Work task: Leave every picture behind and copy the rest of the entries below exactly.

== Segment start ==

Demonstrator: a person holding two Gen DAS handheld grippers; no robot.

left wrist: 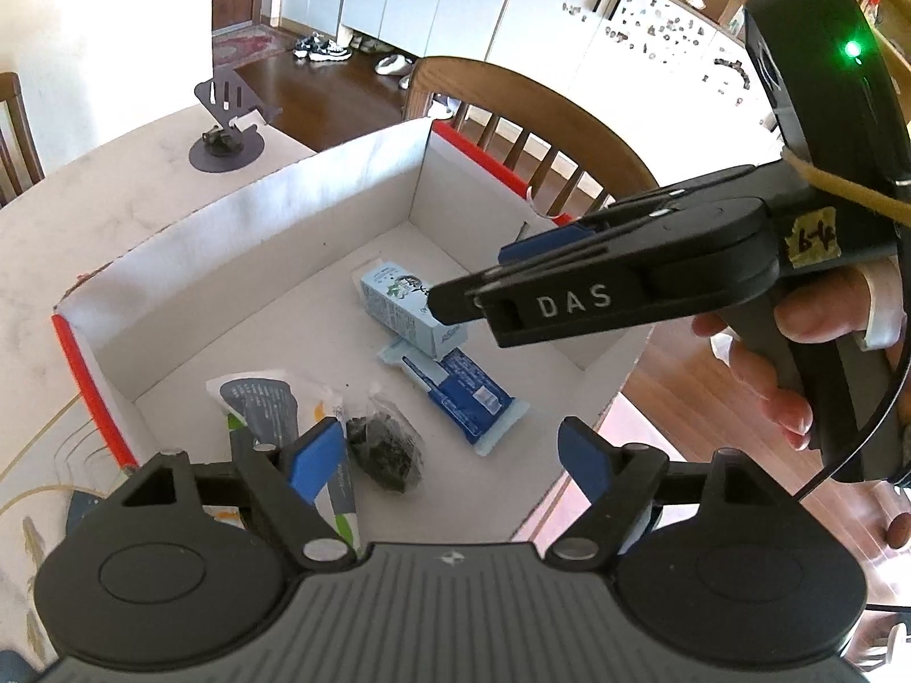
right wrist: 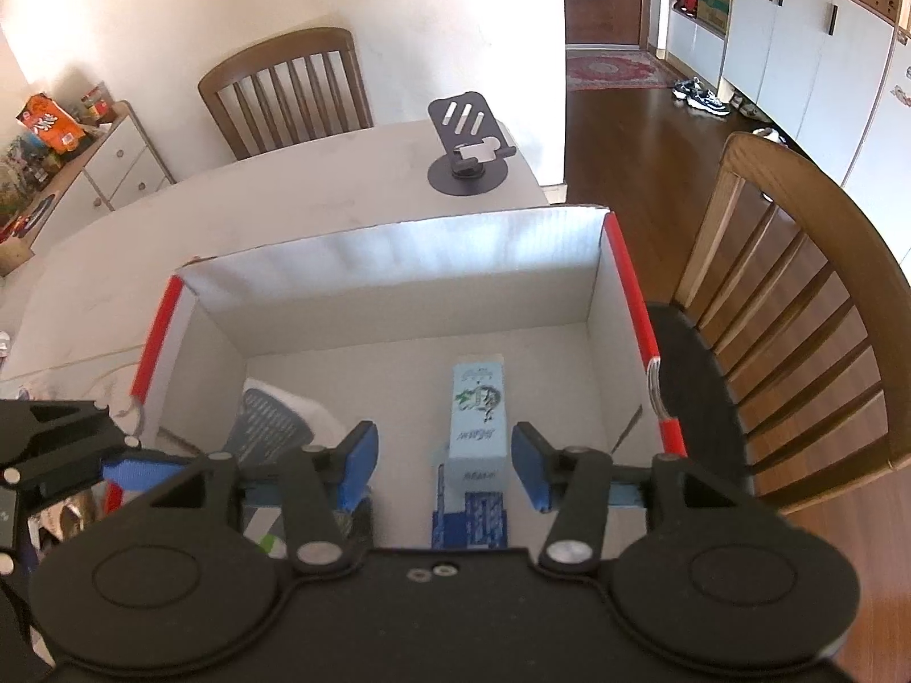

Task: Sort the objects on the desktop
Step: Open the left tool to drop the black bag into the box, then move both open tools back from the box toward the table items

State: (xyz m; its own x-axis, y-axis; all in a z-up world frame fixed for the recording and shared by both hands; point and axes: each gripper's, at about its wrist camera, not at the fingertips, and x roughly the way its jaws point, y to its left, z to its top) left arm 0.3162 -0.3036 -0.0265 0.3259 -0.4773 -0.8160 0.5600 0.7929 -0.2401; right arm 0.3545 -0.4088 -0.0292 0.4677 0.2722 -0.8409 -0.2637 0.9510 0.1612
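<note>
Well along, by the look of it. Four items already down in the cardboard box (left wrist: 341, 188): pale blue carton (left wrist: 407, 307) lying partly on the blue packet (left wrist: 467, 398), white pouch (left wrist: 273, 404) and dark wrapped lump (left wrist: 387, 444) alongside. Both left gripper (left wrist: 450, 458) and right gripper (right wrist: 444, 464) spread wide above the box, holding nothing. Left to sort: possibly something at the table (left wrist: 114, 199) edge, too hidden to name.
</note>
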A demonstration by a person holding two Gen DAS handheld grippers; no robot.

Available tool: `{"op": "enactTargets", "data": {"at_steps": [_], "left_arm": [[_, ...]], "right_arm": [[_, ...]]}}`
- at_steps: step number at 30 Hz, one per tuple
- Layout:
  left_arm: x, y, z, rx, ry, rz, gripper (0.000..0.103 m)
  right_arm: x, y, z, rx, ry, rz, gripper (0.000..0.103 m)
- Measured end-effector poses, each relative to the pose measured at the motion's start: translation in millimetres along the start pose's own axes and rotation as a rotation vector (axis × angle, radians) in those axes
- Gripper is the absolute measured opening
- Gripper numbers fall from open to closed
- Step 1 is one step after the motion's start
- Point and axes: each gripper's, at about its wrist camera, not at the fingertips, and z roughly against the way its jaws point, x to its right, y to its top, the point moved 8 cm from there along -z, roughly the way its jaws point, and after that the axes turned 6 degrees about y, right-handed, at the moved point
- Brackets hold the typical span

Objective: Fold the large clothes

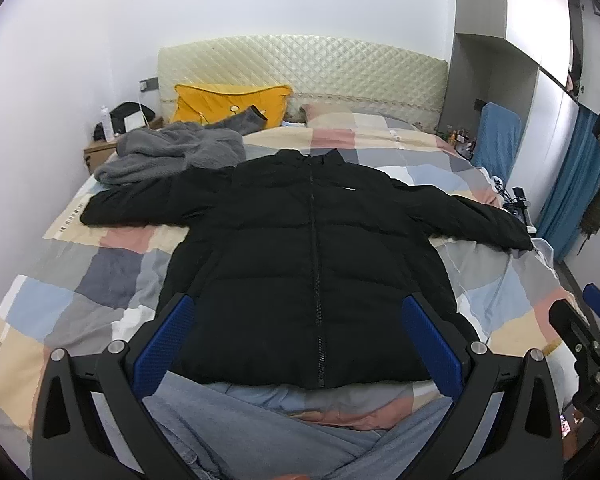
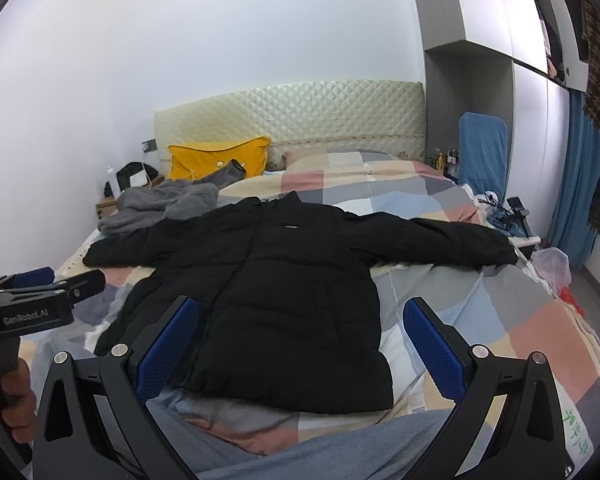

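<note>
A black puffer jacket (image 1: 300, 256) lies flat, front up and zipped, on the patchwork bed cover (image 1: 80, 276), both sleeves spread sideways. It also shows in the right wrist view (image 2: 284, 292). My left gripper (image 1: 300, 312) is open and empty, held above the jacket's hem. My right gripper (image 2: 300, 320) is open and empty, over the jacket's lower right side. The right gripper shows at the left wrist view's right edge (image 1: 596, 320); the left gripper shows at the right wrist view's left edge (image 2: 40, 292).
A grey fleece garment (image 1: 168, 152) is heaped at the bed's far left by a yellow pillow (image 1: 232, 104). A nightstand (image 1: 100, 152) stands left of the bed. A blue chair (image 2: 482, 152) and a plastic bag (image 2: 554, 264) are on the right. Grey-blue trousers (image 1: 260, 432) are nearest.
</note>
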Motion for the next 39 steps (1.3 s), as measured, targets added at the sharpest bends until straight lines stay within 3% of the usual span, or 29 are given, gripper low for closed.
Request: {"op": "enactTargets", "data": {"at_steps": [21, 39], "left_arm": [[-8, -7, 41, 0.051, 0.038, 0.035, 0.103], [-39, -14, 37, 0.037, 0.048, 0.076, 0.103]], "right_arm": [[4, -1, 17, 0.036, 0.045, -0.01, 0.103], [-19, -3, 8, 0.0, 0.064, 0.018, 0.103]]}}
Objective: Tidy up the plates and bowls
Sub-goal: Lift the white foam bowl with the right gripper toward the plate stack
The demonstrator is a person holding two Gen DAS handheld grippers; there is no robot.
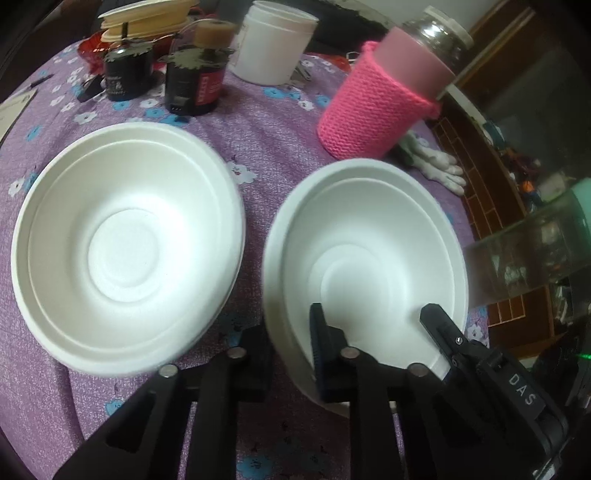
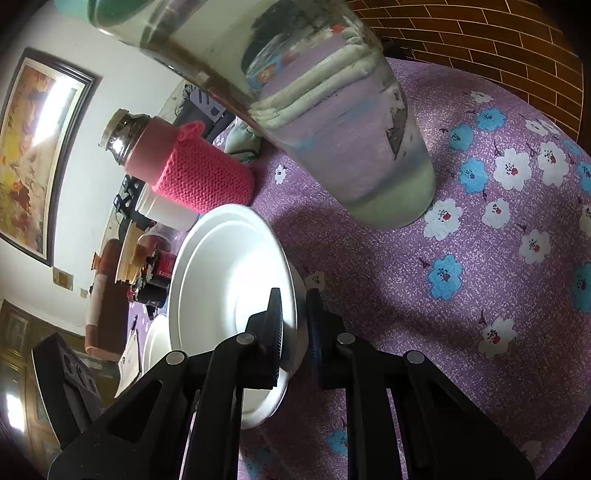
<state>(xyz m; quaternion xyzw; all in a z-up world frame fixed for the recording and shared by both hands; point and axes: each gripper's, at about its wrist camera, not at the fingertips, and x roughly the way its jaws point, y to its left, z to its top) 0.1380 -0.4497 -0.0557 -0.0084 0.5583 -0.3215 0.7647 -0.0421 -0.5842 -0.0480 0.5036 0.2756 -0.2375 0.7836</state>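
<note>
Two white foam bowls sit on the purple flowered tablecloth. In the left wrist view the left bowl (image 1: 127, 247) stands free; the right bowl (image 1: 365, 258) is tilted. My left gripper (image 1: 291, 332) straddles the right bowl's near left rim, one finger outside, one inside, with a gap around the rim. A second black gripper tip (image 1: 439, 321), the right one, grips the bowl's near right rim. In the right wrist view my right gripper (image 2: 293, 317) is shut on that bowl's rim (image 2: 291, 295), with the bowl (image 2: 229, 280) on edge; the other bowl (image 2: 157, 341) shows behind.
A pink knit-sleeved jar (image 1: 384, 99), a white tub (image 1: 273, 44), two dark jars (image 1: 195, 81) and stacked dishes (image 1: 147, 18) stand at the back. A white glove (image 1: 439, 166) lies by the table edge. A large glass jar (image 2: 332, 122) stands close ahead of the right gripper.
</note>
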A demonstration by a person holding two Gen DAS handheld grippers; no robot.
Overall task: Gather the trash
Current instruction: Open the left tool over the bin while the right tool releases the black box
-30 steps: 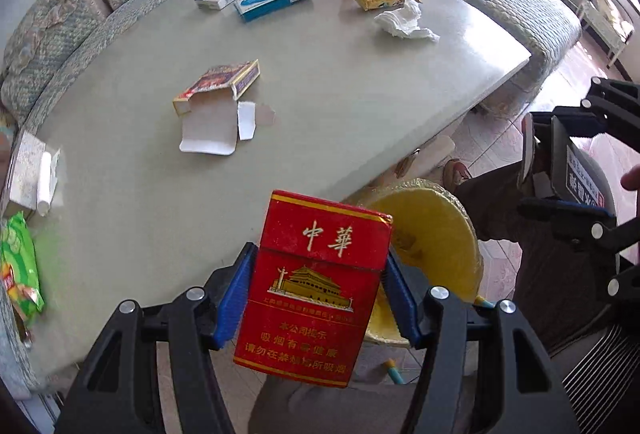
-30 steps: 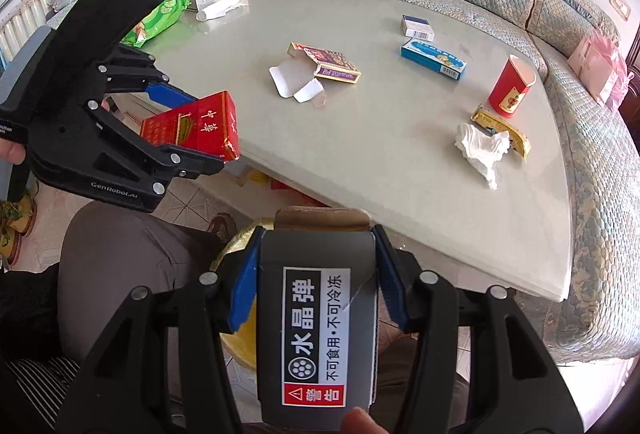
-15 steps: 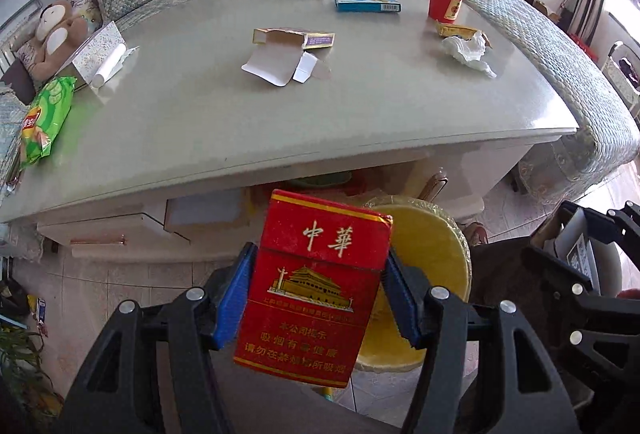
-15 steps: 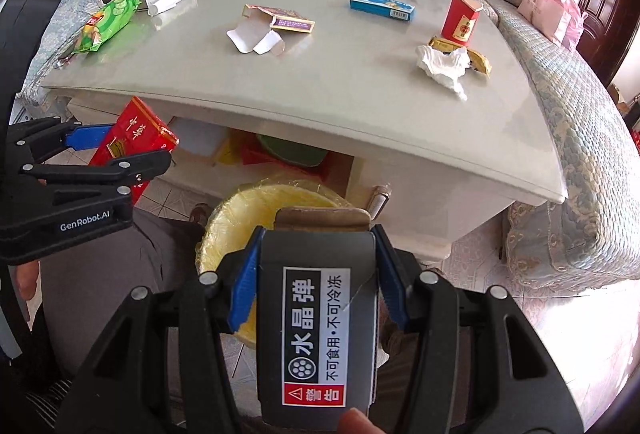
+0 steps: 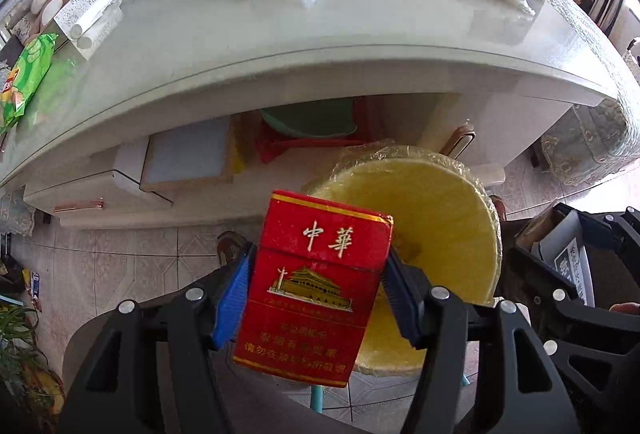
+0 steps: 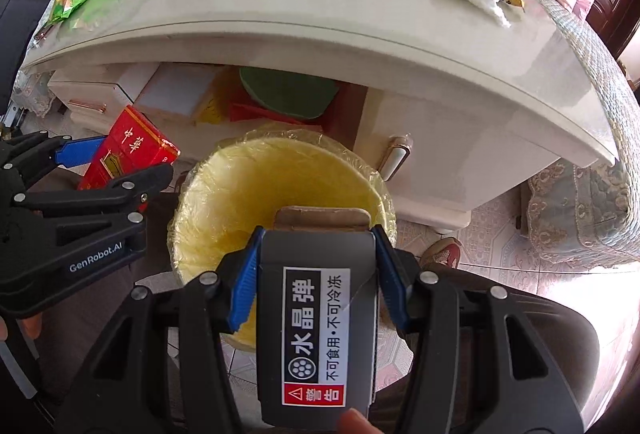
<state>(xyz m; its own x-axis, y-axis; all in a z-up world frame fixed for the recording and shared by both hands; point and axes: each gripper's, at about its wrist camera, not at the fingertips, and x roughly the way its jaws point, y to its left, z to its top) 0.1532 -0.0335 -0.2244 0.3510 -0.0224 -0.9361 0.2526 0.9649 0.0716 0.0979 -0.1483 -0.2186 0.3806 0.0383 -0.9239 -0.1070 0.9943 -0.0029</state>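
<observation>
**Two boxes held over the bin, drop pending**

The red box [image 5: 316, 286] is clamped by the left gripper [image 5: 316, 294], long axis running up along the fingers, lid end forward. The dark box [image 6: 318, 318] is clamped the same way by the right gripper [image 6: 316, 286]. The landmark is the yellow-lined bin [image 6: 224, 190], set on the floor below the table [image 6: 360, 14] edge. The dark box is seen directly over the bin mouth, near its front rim. The red box is held at the bin's left rim, partly outside it. The right hand is judged nearer to a clean drop; the left probably needs a small shift toward the bin centre. Other litter lies on the table above the bin.
</observation>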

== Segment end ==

Response below:
Demonstrator: a person holding two Gen DAS handheld grippers; no robot.

left wrist: 
right wrist: 

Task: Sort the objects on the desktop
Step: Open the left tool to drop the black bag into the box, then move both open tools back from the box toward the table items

State: (xyz m; its own x-axis, y-axis; all in a z-up world frame fixed for the recording and shared by both hands; point and axes: each gripper's, at about its wrist camera, not at the fingertips, and x roughly the way its jaws point, y to its left, z to its top) left arm 0.3162 -0.3036 -0.0265 0.3259 -0.4773 -0.8160 0.5600 0.7929 -0.2401; right arm 0.3545 -0.4088 -0.0292 0.4677 0.2722 -0.8409 -0.2637 0.9510 0.1612
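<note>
Well along, by the look of it. Four items already down in the cardboard box (left wrist: 341, 188): pale blue carton (left wrist: 407, 307) lying partly on the blue packet (left wrist: 467, 398), white pouch (left wrist: 273, 404) and dark wrapped lump (left wrist: 387, 444) alongside. Both left gripper (left wrist: 450, 458) and right gripper (right wrist: 444, 464) spread wide above the box, holding nothing. Left to sort: possibly something at the table (left wrist: 114, 199) edge, too hidden to name.
</note>
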A demonstration by a person holding two Gen DAS handheld grippers; no robot.

Available tool: `{"op": "enactTargets", "data": {"at_steps": [_], "left_arm": [[_, ...]], "right_arm": [[_, ...]]}}`
- at_steps: step number at 30 Hz, one per tuple
- Layout:
  left_arm: x, y, z, rx, ry, rz, gripper (0.000..0.103 m)
  right_arm: x, y, z, rx, ry, rz, gripper (0.000..0.103 m)
- Measured end-effector poses, each relative to the pose measured at the motion's start: translation in millimetres along the start pose's own axes and rotation as a rotation vector (axis × angle, radians) in those axes
- Gripper is the absolute measured opening
- Gripper numbers fall from open to closed
- Step 1 is one step after the motion's start
- Point and axes: each gripper's, at about its wrist camera, not at the fingertips, and z roughly against the way its jaws point, x to its right, y to its top, the point moved 8 cm from there along -z, roughly the way its jaws point, and after that the axes turned 6 degrees about y, right-handed, at the moved point
- Brackets hold the typical span

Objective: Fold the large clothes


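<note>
A black puffer jacket (image 1: 300, 256) lies flat, front up and zipped, on the patchwork bed cover (image 1: 80, 276), both sleeves spread sideways. It also shows in the right wrist view (image 2: 284, 292). My left gripper (image 1: 300, 312) is open and empty, held above the jacket's hem. My right gripper (image 2: 300, 320) is open and empty, over the jacket's lower right side. The right gripper shows at the left wrist view's right edge (image 1: 596, 320); the left gripper shows at the right wrist view's left edge (image 2: 40, 292).
A grey fleece garment (image 1: 168, 152) is heaped at the bed's far left by a yellow pillow (image 1: 232, 104). A nightstand (image 1: 100, 152) stands left of the bed. A blue chair (image 2: 482, 152) and a plastic bag (image 2: 554, 264) are on the right. Grey-blue trousers (image 1: 260, 432) are nearest.
</note>
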Motion for the next 39 steps (1.3 s), as measured, targets added at the sharpest bends until straight lines stay within 3% of the usual span, or 29 are given, gripper low for closed.
Request: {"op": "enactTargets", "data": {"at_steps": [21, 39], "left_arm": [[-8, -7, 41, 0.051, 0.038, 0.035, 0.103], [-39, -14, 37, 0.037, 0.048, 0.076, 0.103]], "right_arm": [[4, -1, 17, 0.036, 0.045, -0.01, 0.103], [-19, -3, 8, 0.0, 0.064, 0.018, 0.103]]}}
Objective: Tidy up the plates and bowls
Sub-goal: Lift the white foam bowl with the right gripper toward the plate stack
The demonstrator is a person holding two Gen DAS handheld grippers; there is no robot.
<state>(xyz m; quaternion xyzw; all in a z-up world frame fixed for the recording and shared by both hands; point and axes: each gripper's, at about its wrist camera, not at the fingertips, and x roughly the way its jaws point, y to its left, z to its top) 0.1380 -0.4497 -0.0557 -0.0084 0.5583 -0.3215 0.7647 -0.0421 -0.5842 -0.0480 0.5036 0.2756 -0.2375 0.7836</state>
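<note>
Two white foam bowls sit on the purple flowered tablecloth. In the left wrist view the left bowl (image 1: 127, 247) stands free; the right bowl (image 1: 365, 258) is tilted. My left gripper (image 1: 291, 332) straddles the right bowl's near left rim, one finger outside, one inside, with a gap around the rim. A second black gripper tip (image 1: 439, 321), the right one, grips the bowl's near right rim. In the right wrist view my right gripper (image 2: 293, 317) is shut on that bowl's rim (image 2: 291, 295), with the bowl (image 2: 229, 280) on edge; the other bowl (image 2: 157, 341) shows behind.
A pink knit-sleeved jar (image 1: 384, 99), a white tub (image 1: 273, 44), two dark jars (image 1: 195, 81) and stacked dishes (image 1: 147, 18) stand at the back. A white glove (image 1: 439, 166) lies by the table edge. A large glass jar (image 2: 332, 122) stands close ahead of the right gripper.
</note>
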A demonstration by a person holding two Gen DAS handheld grippers; no robot.
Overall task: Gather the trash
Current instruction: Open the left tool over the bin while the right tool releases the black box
-30 steps: 
-30 steps: 
-15 steps: 
-15 steps: 
+0 steps: 
+0 steps: 
<state>(xyz m; its own x-axis, y-axis; all in a z-up world frame fixed for the recording and shared by both hands; point and axes: each gripper's, at about its wrist camera, not at the fingertips, and x roughly the way its jaws point, y to its left, z to its top) 0.1532 -0.0335 -0.2244 0.3510 -0.0224 -0.9361 0.2526 0.9649 0.0716 0.0979 -0.1483 -0.2186 0.3806 0.0383 -0.9239 -0.1070 0.9943 -0.0029</state>
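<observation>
**Two boxes held over the bin, drop pending**

The red box [image 5: 316, 286] is clamped by the left gripper [image 5: 316, 294], long axis running up along the fingers, lid end forward. The dark box [image 6: 318, 318] is clamped the same way by the right gripper [image 6: 316, 286]. The landmark is the yellow-lined bin [image 6: 224, 190], set on the floor below the table [image 6: 360, 14] edge. The dark box is seen directly over the bin mouth, near its front rim. The red box is held at the bin's left rim, partly outside it. The right hand is judged nearer to a clean drop; the left probably needs a small shift toward the bin centre. Other litter lies on the table above the bin.
</observation>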

The response is finished.